▶ _Assigned task_:
Using the material that follows, output exactly the lines from the one containing "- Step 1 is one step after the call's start" through the one containing "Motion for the", with both ends kept.

▶ _Source data_:
BEGIN

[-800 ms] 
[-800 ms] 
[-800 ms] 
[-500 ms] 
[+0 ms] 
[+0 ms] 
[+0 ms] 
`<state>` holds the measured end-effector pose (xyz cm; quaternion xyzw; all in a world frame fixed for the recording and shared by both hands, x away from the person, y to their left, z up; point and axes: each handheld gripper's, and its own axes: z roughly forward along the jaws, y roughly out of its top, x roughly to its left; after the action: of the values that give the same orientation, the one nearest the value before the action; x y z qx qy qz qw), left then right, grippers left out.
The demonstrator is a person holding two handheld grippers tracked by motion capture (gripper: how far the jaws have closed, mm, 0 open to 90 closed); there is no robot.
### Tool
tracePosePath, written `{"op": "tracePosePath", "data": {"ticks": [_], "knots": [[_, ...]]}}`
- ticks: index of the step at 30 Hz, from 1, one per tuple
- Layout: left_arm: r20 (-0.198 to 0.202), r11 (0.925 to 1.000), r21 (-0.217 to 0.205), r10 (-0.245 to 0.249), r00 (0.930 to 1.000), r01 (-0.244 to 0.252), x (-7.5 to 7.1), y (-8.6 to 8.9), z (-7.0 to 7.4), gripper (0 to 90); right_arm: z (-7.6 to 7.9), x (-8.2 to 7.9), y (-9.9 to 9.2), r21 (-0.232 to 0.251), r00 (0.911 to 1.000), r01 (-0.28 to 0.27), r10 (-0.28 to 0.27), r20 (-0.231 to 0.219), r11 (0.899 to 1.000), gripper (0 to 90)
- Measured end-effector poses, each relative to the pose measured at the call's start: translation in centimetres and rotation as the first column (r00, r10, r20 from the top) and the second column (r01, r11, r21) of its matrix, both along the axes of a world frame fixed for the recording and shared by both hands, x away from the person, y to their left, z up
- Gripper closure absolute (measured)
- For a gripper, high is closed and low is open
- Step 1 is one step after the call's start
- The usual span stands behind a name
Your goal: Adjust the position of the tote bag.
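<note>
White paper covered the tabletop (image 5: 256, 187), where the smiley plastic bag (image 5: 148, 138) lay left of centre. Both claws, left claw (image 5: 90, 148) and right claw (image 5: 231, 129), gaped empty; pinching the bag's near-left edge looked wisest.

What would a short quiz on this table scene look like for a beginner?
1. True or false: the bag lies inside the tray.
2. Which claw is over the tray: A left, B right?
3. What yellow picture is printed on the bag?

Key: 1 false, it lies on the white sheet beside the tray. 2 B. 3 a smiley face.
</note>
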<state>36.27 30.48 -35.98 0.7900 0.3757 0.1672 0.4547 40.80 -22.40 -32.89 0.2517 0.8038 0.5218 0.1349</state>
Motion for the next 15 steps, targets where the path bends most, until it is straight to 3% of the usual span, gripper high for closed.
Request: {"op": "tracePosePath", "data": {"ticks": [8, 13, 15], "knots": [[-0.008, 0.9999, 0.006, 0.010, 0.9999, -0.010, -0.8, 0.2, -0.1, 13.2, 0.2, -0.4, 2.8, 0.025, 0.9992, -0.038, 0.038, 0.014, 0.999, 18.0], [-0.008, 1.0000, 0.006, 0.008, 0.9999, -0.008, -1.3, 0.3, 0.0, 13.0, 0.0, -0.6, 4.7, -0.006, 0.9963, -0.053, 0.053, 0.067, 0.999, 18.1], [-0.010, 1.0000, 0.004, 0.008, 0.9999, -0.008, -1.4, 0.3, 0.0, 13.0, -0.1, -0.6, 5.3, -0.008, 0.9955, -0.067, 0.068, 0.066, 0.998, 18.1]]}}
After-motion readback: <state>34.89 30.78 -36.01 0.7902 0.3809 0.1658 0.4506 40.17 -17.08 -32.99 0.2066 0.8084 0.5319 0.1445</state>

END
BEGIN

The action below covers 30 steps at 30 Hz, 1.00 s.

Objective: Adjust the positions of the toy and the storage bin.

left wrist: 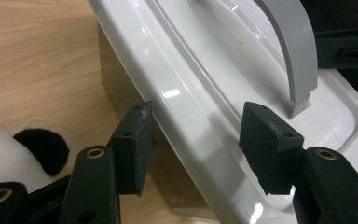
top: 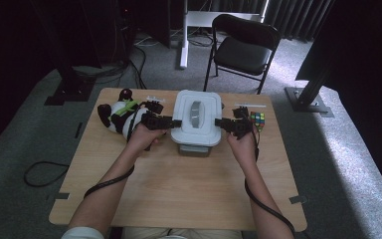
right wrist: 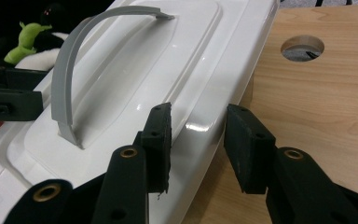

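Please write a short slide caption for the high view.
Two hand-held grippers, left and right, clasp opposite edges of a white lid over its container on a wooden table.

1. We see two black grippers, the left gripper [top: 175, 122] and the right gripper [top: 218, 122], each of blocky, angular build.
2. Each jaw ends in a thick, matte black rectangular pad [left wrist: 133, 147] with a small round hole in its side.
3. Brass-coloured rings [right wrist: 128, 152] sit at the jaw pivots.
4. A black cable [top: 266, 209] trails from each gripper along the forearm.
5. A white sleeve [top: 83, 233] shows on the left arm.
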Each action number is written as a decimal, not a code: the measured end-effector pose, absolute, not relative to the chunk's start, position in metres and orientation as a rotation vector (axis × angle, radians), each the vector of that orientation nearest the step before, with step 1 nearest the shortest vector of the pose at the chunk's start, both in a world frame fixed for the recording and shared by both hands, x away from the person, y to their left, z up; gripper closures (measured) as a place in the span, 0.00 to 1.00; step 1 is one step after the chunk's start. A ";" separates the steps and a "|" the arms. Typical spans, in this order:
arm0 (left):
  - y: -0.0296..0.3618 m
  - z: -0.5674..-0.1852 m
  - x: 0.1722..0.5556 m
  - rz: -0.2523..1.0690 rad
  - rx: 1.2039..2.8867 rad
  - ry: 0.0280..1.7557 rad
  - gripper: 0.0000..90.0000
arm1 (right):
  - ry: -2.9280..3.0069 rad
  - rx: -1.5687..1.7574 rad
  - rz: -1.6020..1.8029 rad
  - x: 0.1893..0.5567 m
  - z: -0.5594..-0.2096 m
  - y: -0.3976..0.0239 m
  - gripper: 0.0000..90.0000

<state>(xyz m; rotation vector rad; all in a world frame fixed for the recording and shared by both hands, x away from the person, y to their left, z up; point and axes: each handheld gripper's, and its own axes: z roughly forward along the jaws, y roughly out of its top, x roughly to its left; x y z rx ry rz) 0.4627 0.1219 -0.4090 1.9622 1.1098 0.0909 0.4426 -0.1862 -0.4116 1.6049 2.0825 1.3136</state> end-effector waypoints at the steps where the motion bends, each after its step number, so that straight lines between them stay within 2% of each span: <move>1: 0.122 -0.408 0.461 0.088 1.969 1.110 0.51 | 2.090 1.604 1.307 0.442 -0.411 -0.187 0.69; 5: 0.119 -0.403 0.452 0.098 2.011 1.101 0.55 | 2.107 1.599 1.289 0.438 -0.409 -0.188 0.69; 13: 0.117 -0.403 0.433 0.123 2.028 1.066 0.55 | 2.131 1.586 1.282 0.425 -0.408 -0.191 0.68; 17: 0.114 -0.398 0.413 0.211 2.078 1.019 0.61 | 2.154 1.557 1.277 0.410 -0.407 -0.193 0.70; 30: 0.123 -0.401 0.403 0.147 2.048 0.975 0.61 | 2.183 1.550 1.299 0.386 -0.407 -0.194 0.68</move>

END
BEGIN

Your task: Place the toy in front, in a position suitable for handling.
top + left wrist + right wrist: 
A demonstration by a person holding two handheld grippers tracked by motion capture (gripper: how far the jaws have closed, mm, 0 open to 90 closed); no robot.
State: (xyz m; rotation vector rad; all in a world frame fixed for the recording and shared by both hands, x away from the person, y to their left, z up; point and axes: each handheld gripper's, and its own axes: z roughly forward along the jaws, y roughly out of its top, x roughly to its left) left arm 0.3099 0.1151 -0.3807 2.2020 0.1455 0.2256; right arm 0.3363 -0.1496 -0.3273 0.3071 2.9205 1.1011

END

▶ _Solution for this task_:
- Step 1 is one step after the call's start
- The usual span stands behind a name
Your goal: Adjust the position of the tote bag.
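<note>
White paper covered the tabletop (image 5: 256, 187), where the smiley plastic bag (image 5: 148, 138) lay left of centre. Both claws, left claw (image 5: 90, 148) and right claw (image 5: 231, 129), gaped empty; pinching the bag's near-left edge looked wisest.

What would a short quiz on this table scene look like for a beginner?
1. True or false: the bag lies inside the tray.
2. Which claw is over the tray: A left, B right?
3. What yellow picture is printed on the bag?

Key: 1 false, it lies on the white sheet beside the tray. 2 B. 3 a smiley face.
</note>
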<state>36.27 30.48 -35.98 0.7900 0.3757 0.1672 0.4547 40.80 -22.40 -32.89 0.2517 0.8038 0.5218 0.1349</state>
Motion for the next 15 steps, targets where the path bends most, until it is straight to 3% of the usual span, gripper high for closed.

The response to this exercise is now complete.